Der User „Deutscher“ (schöner Nickname übrigens) will und kann Sie genauso wenig verstehen, wie die Umstände, die sich aus dem Urteil selbst ergeben: nix mit win/win, sondern alle Seiten verlieren.
Wenn man aber an den Sozialismus glaubt – egal ob internationaler oder nationaler Sozialismus – dann wird man eben dieses Urteil begrüßen und sich nicht weiter darum kümmern, welche praktischen Konsequenzen damit verbunden sind. Ideologie siegt – das ist der heutige Zeitgeist.
Und diesmal klappt es auch endlich mit dem Sozialismus – diesmal ganz bestimmt….
Finis Germania

Philokteta
2 Jahre her
Antworten an  Deutscher

Nun, Forist „Deutscher“. Das Modell, das ich kenne, ist genauso, wir von Forist „Teide“ beschrieben. Es fallen für die Pflegerinnen tatsächlich kaum weitere Kosten an. Ach ja, alle zwei Monate findet ein Wechsel der Pflegerinnen statt. Die meisten kommen nach einiger Zeit zuhause immer wieder.

cleverfrank
2 Jahre her

Ich mache mir da keine Sorgen. Der stete Strom an ausländischen Fachkräften wird das Problem schon irgendwie lösen. Dazu kommt noch die kulturelle Bereicherung und zwar gratis.

Jo_01
2 Jahre her
Antworten an  cleverfrank

Ihr Beitrag ist nicht als Satire gekennzeichnet 🙂
Und er ist ja auch keine wirkliche Satire, denn im Grunde haben Sie völlig recht.
Ich sehe es schon direkt vor mir, wie in wenigen Jahren Abdullah der deutschen Omi den Hintern putzt und sich freut, endlich als integriertes Mitglied der bunten Gesellschaft zu deren Gelingen beitragen zu dürfen.
Diesmal klappt es endlich mit dem Sozialismus – dieses Mal ganz bestimmt…

nomsm
2 Jahre her

Liegt halt daran, dass man das Krankenhauskonstrukt übernommen hat.
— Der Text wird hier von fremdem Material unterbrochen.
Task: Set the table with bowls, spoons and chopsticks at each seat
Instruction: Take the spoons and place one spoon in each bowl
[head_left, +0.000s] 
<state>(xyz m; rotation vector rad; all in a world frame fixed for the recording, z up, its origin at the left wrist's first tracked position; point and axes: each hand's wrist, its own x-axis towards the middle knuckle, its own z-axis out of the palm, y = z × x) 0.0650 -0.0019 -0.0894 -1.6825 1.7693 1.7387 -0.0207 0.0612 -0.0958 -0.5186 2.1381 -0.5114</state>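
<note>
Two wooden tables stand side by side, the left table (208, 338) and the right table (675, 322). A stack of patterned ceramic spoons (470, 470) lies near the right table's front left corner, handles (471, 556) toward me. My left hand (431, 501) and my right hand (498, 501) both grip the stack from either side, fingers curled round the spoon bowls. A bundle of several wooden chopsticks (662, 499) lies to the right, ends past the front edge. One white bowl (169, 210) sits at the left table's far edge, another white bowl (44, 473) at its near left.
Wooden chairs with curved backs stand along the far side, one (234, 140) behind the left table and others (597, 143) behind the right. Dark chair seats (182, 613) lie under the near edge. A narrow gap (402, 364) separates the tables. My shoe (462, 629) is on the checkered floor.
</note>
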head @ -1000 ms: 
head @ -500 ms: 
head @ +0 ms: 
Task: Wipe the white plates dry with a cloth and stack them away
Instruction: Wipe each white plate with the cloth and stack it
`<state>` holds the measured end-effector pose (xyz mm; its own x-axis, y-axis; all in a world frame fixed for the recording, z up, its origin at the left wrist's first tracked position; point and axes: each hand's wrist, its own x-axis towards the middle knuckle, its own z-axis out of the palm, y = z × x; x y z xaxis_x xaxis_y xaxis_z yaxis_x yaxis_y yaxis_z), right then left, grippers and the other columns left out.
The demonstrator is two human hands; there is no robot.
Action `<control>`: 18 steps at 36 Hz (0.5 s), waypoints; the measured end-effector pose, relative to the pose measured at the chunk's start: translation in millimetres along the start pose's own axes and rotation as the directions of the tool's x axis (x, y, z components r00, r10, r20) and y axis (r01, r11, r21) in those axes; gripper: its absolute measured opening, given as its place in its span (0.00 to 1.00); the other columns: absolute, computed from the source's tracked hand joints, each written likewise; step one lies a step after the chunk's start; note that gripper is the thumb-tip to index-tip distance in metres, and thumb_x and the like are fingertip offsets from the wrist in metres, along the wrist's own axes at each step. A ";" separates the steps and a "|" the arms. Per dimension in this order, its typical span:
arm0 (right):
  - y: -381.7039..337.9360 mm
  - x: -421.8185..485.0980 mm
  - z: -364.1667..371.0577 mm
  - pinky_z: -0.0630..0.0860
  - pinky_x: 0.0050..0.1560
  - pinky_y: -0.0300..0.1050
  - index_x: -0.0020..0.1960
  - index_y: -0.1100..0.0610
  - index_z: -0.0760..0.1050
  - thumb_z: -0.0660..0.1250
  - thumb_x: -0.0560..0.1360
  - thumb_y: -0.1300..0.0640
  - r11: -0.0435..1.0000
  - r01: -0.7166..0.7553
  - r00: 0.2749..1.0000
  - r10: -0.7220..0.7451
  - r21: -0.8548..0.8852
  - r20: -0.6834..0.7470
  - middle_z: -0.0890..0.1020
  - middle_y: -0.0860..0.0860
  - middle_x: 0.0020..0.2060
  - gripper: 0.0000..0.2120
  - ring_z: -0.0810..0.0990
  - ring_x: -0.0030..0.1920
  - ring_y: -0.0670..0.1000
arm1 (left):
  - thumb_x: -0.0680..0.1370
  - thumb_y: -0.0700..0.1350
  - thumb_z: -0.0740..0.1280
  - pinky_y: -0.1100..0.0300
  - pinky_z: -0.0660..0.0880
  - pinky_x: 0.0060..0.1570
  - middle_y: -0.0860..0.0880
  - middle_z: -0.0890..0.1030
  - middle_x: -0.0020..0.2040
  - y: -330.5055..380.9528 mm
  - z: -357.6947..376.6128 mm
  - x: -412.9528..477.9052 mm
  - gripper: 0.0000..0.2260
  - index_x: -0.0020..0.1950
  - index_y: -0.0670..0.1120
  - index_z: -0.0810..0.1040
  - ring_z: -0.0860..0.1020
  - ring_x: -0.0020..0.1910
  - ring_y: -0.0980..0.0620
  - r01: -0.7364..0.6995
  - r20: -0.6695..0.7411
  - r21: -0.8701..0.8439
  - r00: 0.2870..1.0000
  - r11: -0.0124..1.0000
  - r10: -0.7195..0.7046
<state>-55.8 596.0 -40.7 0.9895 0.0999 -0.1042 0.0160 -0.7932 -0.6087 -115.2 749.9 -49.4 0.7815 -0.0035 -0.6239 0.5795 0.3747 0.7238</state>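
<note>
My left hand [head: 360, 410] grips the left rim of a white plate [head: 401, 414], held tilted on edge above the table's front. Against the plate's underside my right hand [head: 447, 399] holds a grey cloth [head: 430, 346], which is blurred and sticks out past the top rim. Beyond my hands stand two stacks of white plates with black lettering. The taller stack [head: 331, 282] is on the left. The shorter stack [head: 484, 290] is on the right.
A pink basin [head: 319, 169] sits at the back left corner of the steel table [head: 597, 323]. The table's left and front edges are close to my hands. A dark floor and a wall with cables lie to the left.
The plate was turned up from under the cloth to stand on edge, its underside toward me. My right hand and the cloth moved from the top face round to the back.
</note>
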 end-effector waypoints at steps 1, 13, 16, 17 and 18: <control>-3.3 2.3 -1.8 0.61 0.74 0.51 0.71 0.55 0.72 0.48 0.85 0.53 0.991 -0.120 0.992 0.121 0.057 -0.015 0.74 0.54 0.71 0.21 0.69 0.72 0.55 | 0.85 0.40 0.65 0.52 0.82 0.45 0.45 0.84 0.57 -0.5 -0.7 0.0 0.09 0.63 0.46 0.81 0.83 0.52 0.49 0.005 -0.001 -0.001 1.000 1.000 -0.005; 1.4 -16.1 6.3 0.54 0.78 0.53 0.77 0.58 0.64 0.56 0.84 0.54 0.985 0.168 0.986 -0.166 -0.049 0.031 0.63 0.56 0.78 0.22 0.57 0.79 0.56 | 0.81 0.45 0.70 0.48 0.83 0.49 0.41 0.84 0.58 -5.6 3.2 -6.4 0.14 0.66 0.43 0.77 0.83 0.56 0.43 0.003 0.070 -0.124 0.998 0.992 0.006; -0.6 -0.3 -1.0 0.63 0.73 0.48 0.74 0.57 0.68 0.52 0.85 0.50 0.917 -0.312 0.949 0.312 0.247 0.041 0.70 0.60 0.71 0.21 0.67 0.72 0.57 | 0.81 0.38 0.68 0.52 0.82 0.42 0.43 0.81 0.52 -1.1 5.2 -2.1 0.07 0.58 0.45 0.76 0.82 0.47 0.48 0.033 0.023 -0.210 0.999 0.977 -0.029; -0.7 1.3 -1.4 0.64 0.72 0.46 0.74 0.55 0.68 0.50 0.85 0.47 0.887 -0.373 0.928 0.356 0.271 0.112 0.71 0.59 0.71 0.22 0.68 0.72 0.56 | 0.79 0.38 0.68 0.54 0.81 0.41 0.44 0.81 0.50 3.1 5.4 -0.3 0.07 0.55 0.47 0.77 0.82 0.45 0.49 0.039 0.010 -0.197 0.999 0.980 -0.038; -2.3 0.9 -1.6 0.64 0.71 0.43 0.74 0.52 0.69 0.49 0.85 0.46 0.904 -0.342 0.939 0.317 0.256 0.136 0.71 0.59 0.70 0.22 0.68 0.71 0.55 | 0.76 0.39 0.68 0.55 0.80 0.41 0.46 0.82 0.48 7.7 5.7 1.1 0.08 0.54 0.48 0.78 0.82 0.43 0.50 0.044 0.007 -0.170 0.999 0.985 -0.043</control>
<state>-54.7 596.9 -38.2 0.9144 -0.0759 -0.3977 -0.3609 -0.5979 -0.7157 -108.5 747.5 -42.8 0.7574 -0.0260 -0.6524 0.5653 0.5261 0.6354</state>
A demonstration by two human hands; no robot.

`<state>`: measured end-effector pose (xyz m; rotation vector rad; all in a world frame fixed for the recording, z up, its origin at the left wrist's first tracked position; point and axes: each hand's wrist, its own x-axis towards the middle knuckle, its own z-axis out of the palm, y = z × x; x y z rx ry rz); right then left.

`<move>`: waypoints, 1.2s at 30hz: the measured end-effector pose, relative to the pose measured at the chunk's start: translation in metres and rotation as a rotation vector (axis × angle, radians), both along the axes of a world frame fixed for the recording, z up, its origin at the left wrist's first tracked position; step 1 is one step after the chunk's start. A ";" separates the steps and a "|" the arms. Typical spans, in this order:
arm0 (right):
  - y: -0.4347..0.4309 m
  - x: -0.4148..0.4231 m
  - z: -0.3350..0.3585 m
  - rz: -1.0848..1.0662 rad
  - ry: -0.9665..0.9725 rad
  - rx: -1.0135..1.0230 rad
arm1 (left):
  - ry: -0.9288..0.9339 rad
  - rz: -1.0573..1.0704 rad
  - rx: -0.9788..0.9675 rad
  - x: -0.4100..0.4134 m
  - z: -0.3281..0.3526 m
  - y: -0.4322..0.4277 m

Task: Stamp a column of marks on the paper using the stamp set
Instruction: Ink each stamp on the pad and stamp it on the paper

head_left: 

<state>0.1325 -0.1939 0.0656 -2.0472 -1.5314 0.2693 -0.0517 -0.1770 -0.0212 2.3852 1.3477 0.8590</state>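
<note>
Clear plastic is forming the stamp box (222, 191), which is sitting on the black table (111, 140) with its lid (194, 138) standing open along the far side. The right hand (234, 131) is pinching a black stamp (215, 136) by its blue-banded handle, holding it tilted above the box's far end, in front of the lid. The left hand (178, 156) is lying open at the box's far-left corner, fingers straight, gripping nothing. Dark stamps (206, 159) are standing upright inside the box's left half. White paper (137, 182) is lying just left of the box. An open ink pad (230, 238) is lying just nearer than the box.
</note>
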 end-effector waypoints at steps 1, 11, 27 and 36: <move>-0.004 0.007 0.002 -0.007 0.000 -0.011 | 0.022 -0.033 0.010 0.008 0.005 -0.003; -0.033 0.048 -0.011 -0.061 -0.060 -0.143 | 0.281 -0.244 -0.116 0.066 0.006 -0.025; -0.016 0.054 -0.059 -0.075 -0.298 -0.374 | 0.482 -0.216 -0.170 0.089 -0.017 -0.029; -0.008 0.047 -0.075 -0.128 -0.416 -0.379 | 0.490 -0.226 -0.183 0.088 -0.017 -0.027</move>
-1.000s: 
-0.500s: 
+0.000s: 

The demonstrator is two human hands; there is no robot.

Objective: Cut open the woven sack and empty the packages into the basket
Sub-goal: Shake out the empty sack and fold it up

Damals wurde ja dagegen geklagt. Würde mich mal interessieren wie das dann auf Schiffen oder besser Militärschiffen praktiziert wird.

Edu
2 Jahre her

Es gibt doch tausend Umgehungsmöglichkeiten. Wie wäre es z.B. Wekvertrag mit bulgarischer Firma. Damit bezahlt man für eine Sachleistung – Personalverpflichtung in Bulgaria – was die Großindustrie perfektioniert sollte man nutzen. Dann kann man Unterkunft und Logie großzügig in Rechnung stellen etc. Kreativität ist gefragt.